There are 12 grounds for divorce in Georgia. Stating your reason (grounds for divorce) is a mandatory part of your paperwork to file for divorce. You must cite at least one of the established grounds for divorce however: you can cite multiple reasons. You will not need to go into a lot of detail to explain or prove your stated grounds for divorce. Irreconcilable Differences is probably the most common choice. Generally speaking how you file will not affect the outcome nearly as much as the details of your relationship.

The 12 Legal Grounds For Divorce In Georgia

In Georgia there are 12 legal grounds for divorce. Each has specific legal qualifications that must be met in order to claim the particular ground for divorce.

  1. Adultery is sexual relations outside of the marriage by either husband or wife. This may not apply in open marriages.
  2. Irretrievably broken (irreconcilable differences or no-fault divorce) is an option if it is agreed to by both parties. Often, on these grounds, a final divorce decree can be obtained in as little as 30 days.
  3. Habitual intoxication or addiction applies when a spouse is alcoholic, drug or substance abuser and has made no efforts to resolve their addiction problems.
  4. Mental incapacity at the time of the marriage. This generally claims that you or your spouse were incoherent or mentally incapable of clear thinking at the time of the ceremony.

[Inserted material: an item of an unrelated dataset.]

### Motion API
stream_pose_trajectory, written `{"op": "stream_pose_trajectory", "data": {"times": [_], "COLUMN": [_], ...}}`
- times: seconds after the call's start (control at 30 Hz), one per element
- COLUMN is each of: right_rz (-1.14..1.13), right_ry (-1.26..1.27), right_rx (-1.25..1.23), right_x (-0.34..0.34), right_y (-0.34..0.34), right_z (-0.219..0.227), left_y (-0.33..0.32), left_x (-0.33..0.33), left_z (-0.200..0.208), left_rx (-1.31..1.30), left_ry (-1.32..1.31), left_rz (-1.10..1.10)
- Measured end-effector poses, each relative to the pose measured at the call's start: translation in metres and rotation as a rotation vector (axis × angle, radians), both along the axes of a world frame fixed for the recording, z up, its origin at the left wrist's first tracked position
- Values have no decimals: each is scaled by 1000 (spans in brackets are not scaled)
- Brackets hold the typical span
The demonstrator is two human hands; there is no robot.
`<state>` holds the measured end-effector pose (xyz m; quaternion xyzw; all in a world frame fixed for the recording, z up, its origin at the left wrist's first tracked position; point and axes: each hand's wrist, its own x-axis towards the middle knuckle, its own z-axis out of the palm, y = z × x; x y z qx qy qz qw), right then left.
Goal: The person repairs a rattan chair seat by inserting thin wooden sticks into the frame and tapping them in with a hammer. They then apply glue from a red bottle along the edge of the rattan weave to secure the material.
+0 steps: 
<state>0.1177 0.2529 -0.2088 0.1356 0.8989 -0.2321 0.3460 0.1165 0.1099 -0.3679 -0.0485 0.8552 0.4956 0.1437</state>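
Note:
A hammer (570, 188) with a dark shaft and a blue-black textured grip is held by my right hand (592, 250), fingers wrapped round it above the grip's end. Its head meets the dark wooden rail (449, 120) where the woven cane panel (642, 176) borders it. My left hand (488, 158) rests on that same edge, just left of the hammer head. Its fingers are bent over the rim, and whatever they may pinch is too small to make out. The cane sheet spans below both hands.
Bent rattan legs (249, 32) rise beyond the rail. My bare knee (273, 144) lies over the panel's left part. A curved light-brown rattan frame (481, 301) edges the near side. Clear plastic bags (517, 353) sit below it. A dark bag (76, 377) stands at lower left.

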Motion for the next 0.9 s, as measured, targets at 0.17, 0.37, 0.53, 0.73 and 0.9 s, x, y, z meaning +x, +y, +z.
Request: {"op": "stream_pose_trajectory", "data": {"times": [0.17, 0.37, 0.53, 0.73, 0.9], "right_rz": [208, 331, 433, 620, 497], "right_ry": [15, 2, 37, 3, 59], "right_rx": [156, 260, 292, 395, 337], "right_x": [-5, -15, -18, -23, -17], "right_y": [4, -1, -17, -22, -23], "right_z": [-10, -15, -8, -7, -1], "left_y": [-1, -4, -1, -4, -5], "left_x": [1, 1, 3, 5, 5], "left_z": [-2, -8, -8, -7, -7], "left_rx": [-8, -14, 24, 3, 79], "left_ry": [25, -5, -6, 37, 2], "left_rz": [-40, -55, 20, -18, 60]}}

This can include people with known mental disorders, being severely intoxicated or under the influence of drugs, or similar conditions at the time of the marriage.
  5. Force or fraud used to cause the marriage. This includes using any means to get your spouse to marry you when they may not otherwise be inclined to do so.
  6. Pregnancy of the wife by another man prior to the wedding and unknown to the husband.
  7. Impotency, the chronic inability to perform sexually, at the time of the marriage and you were unaware of this condition.
  8. Cruel treatment applies when there is verifiable physical or mental abuse.
  9. Intermarriage by persons with close blood lines wherein the relationships between the husband and wife which would generally qualify as incest.
  10. Conviction of any crime involving moral turpitude which results in incarceration of two or more years.
  11. Incurable mental illness, although very difficult to validate, requires testimony from at least two physicians or psychiatric professionals, and a history of being institutionalized.
  12. Willful desertion applies if either party leaves the marriage, with no intent of returning to the marriage, for a period of one year or longer.